Suppose you normally run a small e-commerce site from your laptop from the comfort of your home. This week, however, you decide to travel to another city. You are, of course, confident nothing will happen. Why would it? You would be using the same laptop, in the same way, with the same anti-virus software. You wouldn’t be using any public computers or devices during your trip. Nothing would go wrong, right?
Unfortunately, it may. There is such a focus on the device itself, on the laptops or smartphones we use, that people often forget about the changed environment. Here are a few tips to protect yourself while travelling and those Excel files you’d be hard pressed without:
1) Backup everything. Simply put, if someone physically steals your laptop while you are waiting for your taxi or resting in a hotel lobby, there is little you can do to retrieve it. Consider saving all your important data on an external hard drive before leaving home or regularly upload this data to an “online” drive (Cloud). Even if you lose the laptop, you will save a week of not “catching up” with all those customers whose data you lost.
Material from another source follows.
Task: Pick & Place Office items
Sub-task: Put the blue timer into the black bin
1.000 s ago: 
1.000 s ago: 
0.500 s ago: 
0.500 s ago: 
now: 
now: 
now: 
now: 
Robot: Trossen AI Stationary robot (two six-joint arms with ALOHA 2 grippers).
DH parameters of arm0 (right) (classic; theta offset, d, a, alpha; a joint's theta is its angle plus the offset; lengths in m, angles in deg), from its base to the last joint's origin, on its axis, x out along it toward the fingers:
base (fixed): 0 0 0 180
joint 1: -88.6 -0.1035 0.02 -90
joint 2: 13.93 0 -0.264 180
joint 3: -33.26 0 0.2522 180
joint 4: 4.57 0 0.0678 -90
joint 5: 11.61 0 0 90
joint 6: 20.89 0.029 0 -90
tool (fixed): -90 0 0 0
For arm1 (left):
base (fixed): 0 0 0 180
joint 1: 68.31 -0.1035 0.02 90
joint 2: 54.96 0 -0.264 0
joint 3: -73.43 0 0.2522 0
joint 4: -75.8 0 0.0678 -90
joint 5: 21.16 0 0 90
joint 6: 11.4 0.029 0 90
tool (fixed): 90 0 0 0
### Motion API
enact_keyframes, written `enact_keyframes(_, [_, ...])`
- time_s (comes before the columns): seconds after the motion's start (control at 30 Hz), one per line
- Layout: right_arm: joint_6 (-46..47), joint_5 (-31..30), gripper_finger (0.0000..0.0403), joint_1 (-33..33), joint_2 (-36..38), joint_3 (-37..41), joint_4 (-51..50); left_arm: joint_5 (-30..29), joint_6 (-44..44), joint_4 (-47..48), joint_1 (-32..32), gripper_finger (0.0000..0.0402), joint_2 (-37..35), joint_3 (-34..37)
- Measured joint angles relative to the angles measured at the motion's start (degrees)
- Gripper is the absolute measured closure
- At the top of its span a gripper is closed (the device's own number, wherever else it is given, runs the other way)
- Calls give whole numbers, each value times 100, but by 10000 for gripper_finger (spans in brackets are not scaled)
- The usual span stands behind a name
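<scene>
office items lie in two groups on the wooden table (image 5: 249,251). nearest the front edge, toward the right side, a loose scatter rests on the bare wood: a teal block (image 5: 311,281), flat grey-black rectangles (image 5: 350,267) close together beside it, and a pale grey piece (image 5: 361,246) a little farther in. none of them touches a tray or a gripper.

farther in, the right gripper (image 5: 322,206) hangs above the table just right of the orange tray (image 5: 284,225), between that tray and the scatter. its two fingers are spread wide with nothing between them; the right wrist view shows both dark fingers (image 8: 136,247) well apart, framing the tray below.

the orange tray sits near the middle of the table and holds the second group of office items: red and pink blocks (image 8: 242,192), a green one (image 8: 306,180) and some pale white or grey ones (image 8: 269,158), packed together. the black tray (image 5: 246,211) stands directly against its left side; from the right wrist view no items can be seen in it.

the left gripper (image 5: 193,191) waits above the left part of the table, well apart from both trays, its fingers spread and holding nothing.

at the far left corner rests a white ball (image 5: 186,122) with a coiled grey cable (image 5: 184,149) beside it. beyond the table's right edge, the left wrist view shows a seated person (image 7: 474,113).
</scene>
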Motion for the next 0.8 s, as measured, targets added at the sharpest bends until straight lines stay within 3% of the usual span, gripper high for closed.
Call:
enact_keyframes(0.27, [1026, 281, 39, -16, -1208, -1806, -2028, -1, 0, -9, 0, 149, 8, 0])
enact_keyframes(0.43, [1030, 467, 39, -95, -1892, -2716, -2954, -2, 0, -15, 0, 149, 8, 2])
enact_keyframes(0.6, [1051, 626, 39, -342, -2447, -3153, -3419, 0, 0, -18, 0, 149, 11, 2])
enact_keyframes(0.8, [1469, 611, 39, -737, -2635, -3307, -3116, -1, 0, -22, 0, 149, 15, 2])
2) Be cautious when using public Wi-Fi. There is no need here to be so overly cautious that you decline to use public wi-fi in the future, but simply remaining vigilant and a little more wary of anything suspicious happening on your device can be helpful. Take some more care to see whether that “pop-up” software request is indeed legitimate. Don’t click YES automatically.
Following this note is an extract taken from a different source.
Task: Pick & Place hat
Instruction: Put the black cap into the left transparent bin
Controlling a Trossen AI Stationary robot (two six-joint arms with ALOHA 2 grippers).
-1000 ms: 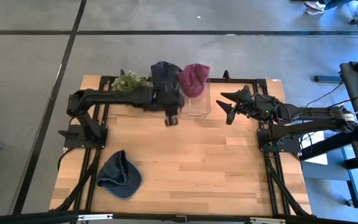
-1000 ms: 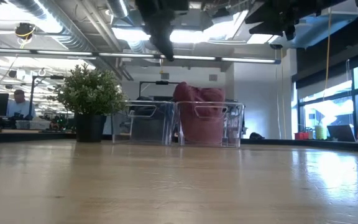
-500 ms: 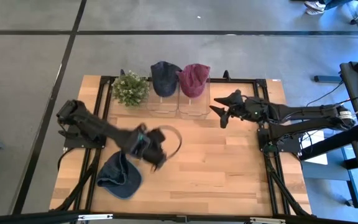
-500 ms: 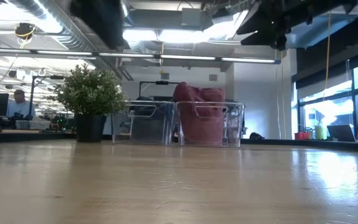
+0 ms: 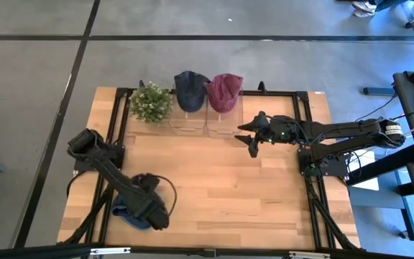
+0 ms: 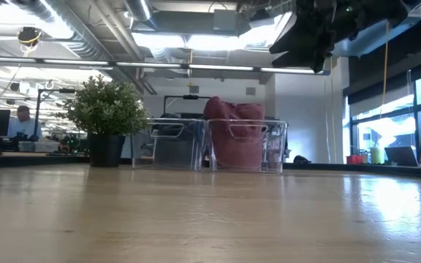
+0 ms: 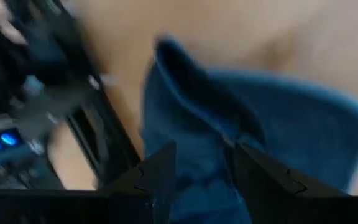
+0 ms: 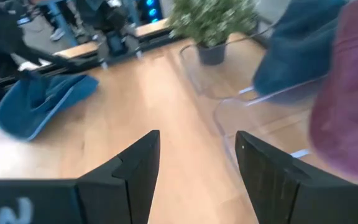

3) Do not leave a device unattended. This may seem like a repeat of the first point but the emphasis here is on not allowing strangers even a few moments alone with an important device. A hacker’s USB dongle, when directly attached to a laptop, may break the strongest of protections. Even the toughest vaults can be broken into if given good access.
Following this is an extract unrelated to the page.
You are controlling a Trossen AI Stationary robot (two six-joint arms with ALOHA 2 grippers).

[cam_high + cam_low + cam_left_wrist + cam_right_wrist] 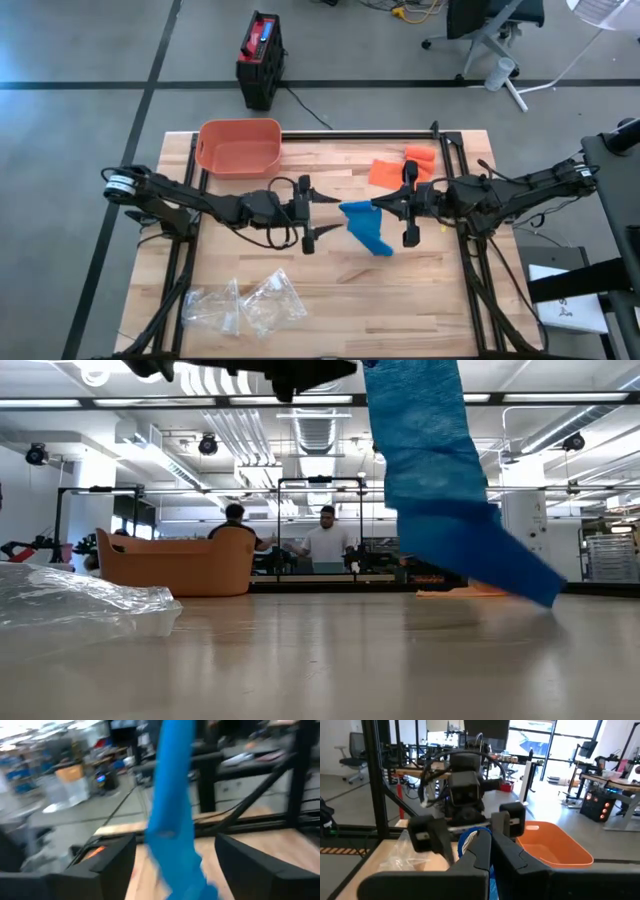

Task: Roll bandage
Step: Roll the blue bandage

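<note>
1. The blue bandage (pixel 365 228) is pinched at its upper end by the right gripper (pixel 383 205), fingers clamped together on it.
2. It hangs downward, just ahead of the left gripper (pixel 322 215), whose jaws are spread apart, empty.
3. Only from the low view is the tail seen touching the table (pixel 320 660).

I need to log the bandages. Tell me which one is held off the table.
The blue bandage, hanging from the right claw, which is shut on it. The orange bandages lie flat on the table near its far edge, untouched.
</note>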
4) Update your Operating and Anti-Virus software daily. After all, you are not home. The number of potential attempts on you are significantly lower there than if you were in a busy terminal or hotel. When you are travelling and using public internet, you are now on the “front-line” where hackers and anti-virus software companies do battle. That security update you may casually leave till the next morning may in fact be the only way to combat a new hacking program released this morning in an international airport.
5) Take only what you need when travelling. Risk can be mitigated but never eliminated. Ask yourself whether it is absolutely necessary to keep all those PDF copies of your bank statements with you on your trip. Whether you actually need to keep that small notepad file with all your online passwords hidden in your C drive? Sometimes a handwritten password list left in your sock drawer may be far more safe.